Daniel Libeskind, (born May 12, 1946 in Łódź, Poland) is an architect, artist, and set designer of Polish-Jewish descent. Libeskind founded Studio Daniel Libeskind in 1989 with his wife, Nina, and is its principal design architect. His buildings include the Jewish Museum in Berlin, Germany, the extension to the Denver Art Museum in the United States, the Grand Canal Theatre in Dublin, the Imperial War Museum North in Greater Manchester, England, the Michael Lee-Chin Crystal at the Royal Ontario Museum in Toronto, Canada, the Felix Nussbaum Haus in Osnabrück, Germany, the Danish Jewish Museum in Copenhagen, Denmark, and the Wohl Centre at the Bar-Ilan University in Ramat-Gan, Israel. His portfolio also includes several residential projects. Libeskind’s work has been exhibited in major museums and galleries around the world, including the Museum of Modern Art, the Bauhaus Archives, the Art Institute of Chicago, and the Centre Pompidou. On February 27, 2003, Libeskind won the competition to be the master plan architect for the reconstruction of the World Trade Center site in Lower Manhattan.
Career
Though he had been an architectural theorist and professor for many years, Libeskind completed his first building at the age of 52, with the opening of the Felix Nussbaum Haus in 1998. Prior to this, critics had dismissed his designs as “unbuildable or unduly assertive.” The first design competition that Libeskind won was in 1987 for housing in West Berlin, but soon thereafter the Berlin Wall fell and the project was canceled. Libeskind won the first four projects he entered into competition for.

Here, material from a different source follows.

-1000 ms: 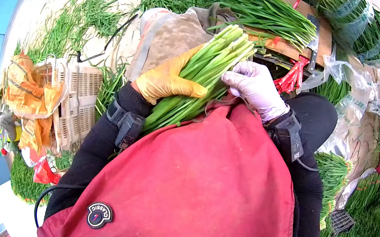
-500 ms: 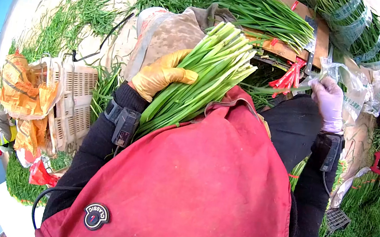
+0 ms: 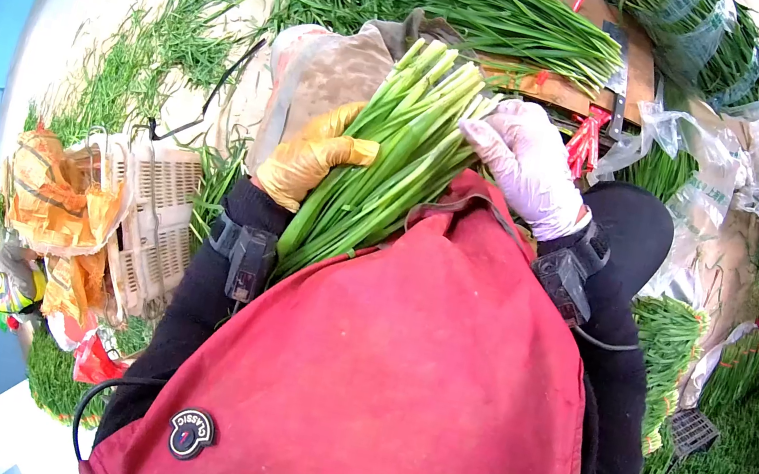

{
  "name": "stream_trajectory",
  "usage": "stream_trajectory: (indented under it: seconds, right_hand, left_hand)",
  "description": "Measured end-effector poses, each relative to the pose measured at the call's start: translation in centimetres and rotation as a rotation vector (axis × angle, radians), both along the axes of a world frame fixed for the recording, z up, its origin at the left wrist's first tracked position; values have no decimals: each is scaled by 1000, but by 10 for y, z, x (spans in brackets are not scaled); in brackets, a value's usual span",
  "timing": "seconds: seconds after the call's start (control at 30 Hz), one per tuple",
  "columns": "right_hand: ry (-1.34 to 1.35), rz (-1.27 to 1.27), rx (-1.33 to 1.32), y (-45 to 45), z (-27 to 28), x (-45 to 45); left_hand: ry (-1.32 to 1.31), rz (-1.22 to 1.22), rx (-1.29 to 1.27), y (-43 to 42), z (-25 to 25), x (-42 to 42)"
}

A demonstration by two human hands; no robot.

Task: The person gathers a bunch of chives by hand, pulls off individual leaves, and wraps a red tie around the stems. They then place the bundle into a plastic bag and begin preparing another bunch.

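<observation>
My left hand (image 3: 312, 159), in a yellow glove, is wrapped round a thick bunch of garlic chives (image 3: 383, 161), thumb across the front. The pale stem ends point up and away from me, and the green leaves run down against my red apron (image 3: 377, 369). On the bunch's right side, near the stem ends, is my right hand (image 3: 529, 167) in a pale lilac glove. Its thumb and fingers are pinched together at the outer stems; exactly which stems lie between them is partly hidden.
More chives (image 3: 510, 16) lie on a cardboard-topped stand ahead, with red ties (image 3: 586, 142) hanging at its edge. A plastic-wrapped bundle (image 3: 690, 33) is at upper right. Loose leaves litter the floor. A white crate (image 3: 154, 218) stands left; a person in a reflective vest (image 3: 12, 279) is beyond.
My right hand has come in from the right, away from the plastic bags, to the stem ends of the bunch. My left hand still holds the bunch in nearly the same place.
</observation>
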State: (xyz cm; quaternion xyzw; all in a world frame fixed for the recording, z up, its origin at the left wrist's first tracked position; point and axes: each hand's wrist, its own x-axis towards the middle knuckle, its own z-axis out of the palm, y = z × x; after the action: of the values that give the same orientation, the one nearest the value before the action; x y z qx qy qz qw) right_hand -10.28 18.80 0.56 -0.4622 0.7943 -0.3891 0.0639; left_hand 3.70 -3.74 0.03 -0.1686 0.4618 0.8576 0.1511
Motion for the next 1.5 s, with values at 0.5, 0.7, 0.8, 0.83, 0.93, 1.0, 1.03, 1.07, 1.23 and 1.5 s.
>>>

The Jewish Museum Berlin, completed in 1999, was Libeskind’s first major international success and was one of the first buildings designed after reunification. Libeskind has also designed cultural and commercial institutions, museums, concert halls, convention centers, universities, residences, hotels, and shopping centers. Critics often describe Libeskind’s work as deconstructivist.
Libeskind is perhaps most famous for being selected by the Lower Manhattan Development Corporation to oversee the rebuilding of the World Trade Center, which was destroyed in the September 11, 2001 attacks. He titled his concept for the site Memory Foundations.
Studio Daniel Libeskind, headquartered two blocks south of the World Trade Center site in New York, is currently working on over 40 projects across the world. The studio’s most recent completed projects include the Contemporary Jewish Museum in San Francisco, California, The Ascent at Roebling’s Bridge in Covington, Kentucky, and the Royal Ontario Museum in Toronto, Ontario.
In addition to his architectural projects, Libeskind also designs opera sets for productions such as the Norwegian National Theatre’s The Architect in 1998 and Saarländisches Staatstheater’s Tristan und Isolde in 2001. He also designed the sets and costumes for Intolleranza by Luigi Nono and for a production of Messiaen’s Saint Francis of Assisi by Deutsche Oper Berlin. He has also written free verse prose, included in his book Fishing from the Pavement.